I do Western pleasure twice a week 30-60 minutes, depending on how much time I have. And I have a 1 hour English lesson once a week (this is my first week, obviously lol).


----------



## redpony

I think you look fine. And even with the sour puss look on his face, he is really quite handsome! Btw, just because he isn't "smiling" it doesn't mean he's in pain, lol
_Posted via Mobile Device_


----------



## mrstorres2566

redpony said:


> I think you look fine. And even with the sour puss look on his face, he is really quite handsome! Btw, just because he isn't "smiling" it doesn't mean he's in pain, lol
> _Posted via Mobile Device_


LOL, I know why he wasn't smiling. He watched all the horses ride into the barn and I made him stop and wait for my husband to finish fumbling with the camera. He was super annoyed with me and kept trying to walk into the barn. When I was stern he started tail swishing, and had this annoyed look on his face. Up until then his ears were forward and no tail swishing.


----------



## mrstorres2566

FlyGap said:


> It's hard to tell from those photos. He could just be having an appy moment!
> 
> How is his bone structure? Back long or short? I'd like to see more muscle and weight on him from what I can see... How long do you ride and what kind of riding? Fitness is key but he looks pretty sturdy and appys are a strong sort, he's handsome!!
> _Posted via Mobile Device_


IDK if these pics help. I will take more on Sunday when I am riding Western.


----------



## xdressage

A side on picture or a video would help. He does look a little ****ed, but that could be anything, it's not necessarily because of you! 
My biggest concern would be the saddle. A short backed horse often carries weight better than a horse with a long back, but then there's the saddle problem; you can only fit a short saddle on it's back and that probably wont fit a very plus sized rider's bum. If your bum goes over the cantle, you're off balance and putting bad bad pressure on his back in the wrong places.


----------



## churumbeque

I would be more concerned with saddle fit then your weight. In your 1st set of photo's the angle of the tree is too wide and the top of the tree looks to be putting pressure on his withers. That would be painful and the weight would not be evenly distributed.


----------



## mrstorres2566

churumbeque said:


> I would be more concerned with saddle fit then your weight. In your 1st set of photo's the angle of the tree is too wide and the top of the tree looks to be putting pressure on his withers. That would be painful and the weight would not be evenly distributed.

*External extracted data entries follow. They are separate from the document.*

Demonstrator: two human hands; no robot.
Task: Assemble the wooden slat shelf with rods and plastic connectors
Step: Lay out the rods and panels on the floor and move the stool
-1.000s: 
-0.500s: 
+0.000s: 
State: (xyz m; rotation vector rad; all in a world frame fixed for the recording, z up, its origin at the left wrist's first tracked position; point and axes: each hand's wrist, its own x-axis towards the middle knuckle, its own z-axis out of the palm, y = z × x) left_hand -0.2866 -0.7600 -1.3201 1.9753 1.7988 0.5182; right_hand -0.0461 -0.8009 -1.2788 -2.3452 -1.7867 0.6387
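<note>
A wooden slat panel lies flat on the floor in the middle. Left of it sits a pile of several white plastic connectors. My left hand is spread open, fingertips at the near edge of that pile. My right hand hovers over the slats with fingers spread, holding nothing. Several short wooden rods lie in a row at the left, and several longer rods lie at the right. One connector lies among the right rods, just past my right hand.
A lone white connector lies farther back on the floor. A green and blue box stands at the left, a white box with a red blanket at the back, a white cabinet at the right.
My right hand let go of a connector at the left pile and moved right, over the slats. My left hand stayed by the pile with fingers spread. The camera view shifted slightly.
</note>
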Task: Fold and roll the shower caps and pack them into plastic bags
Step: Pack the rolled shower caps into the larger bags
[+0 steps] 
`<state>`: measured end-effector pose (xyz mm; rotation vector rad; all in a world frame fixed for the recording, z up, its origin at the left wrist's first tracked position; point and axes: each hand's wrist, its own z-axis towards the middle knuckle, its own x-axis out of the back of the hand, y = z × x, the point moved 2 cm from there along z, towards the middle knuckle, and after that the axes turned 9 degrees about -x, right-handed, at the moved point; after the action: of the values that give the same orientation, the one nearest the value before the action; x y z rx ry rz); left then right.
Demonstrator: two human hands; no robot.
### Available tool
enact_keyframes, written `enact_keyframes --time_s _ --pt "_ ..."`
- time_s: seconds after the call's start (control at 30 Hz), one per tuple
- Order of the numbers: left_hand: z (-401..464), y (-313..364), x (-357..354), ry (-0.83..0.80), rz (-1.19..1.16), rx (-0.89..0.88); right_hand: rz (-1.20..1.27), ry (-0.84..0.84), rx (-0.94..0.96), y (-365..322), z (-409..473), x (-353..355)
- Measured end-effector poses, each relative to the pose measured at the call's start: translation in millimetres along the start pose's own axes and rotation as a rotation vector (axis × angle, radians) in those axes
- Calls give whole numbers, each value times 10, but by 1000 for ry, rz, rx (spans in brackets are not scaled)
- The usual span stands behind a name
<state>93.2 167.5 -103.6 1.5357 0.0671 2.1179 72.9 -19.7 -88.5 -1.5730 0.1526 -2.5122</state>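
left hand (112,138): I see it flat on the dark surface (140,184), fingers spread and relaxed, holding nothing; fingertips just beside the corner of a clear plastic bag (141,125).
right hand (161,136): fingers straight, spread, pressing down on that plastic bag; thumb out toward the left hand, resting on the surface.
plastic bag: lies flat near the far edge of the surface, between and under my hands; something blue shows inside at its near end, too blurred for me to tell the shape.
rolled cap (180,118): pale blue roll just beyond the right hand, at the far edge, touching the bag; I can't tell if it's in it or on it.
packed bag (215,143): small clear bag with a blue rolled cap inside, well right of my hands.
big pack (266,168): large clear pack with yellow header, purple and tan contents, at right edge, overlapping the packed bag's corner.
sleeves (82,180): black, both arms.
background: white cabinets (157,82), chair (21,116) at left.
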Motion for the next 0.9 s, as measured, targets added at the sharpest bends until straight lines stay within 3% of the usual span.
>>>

My trainer picked this saddle for us, but I will definitely bring it up to her tomorrow when I go out. Maybe it's why he was fighting me yesterday. The day before I rode Western and he was as good as gold.


----------



## EquineBovine

I'm not being rude but I think half of the problem in those photos are your breasts! You don't look too big but you're rather top heavy (you lucky cow lol)
I don't like the saddle. Do you feel squashed in? Does it fit him well?
He is one cool looking nag. Get some more photos


----------



## Dustbunny

Western saddles do have better weight distribution. Someone posted on the forum the pounds per square inch for both western and English. It was dramatic. Wish I could remember what it is.....
But whatever style, you don't want it sitting on the withers.
Nice pony, by the way.


----------



## Golden Horse

EquineBovine said:


> I'm not being rude but I think half of the problem in those photos are your breasts! You don't look too big but you're rather top heavy (you lucky cow lol)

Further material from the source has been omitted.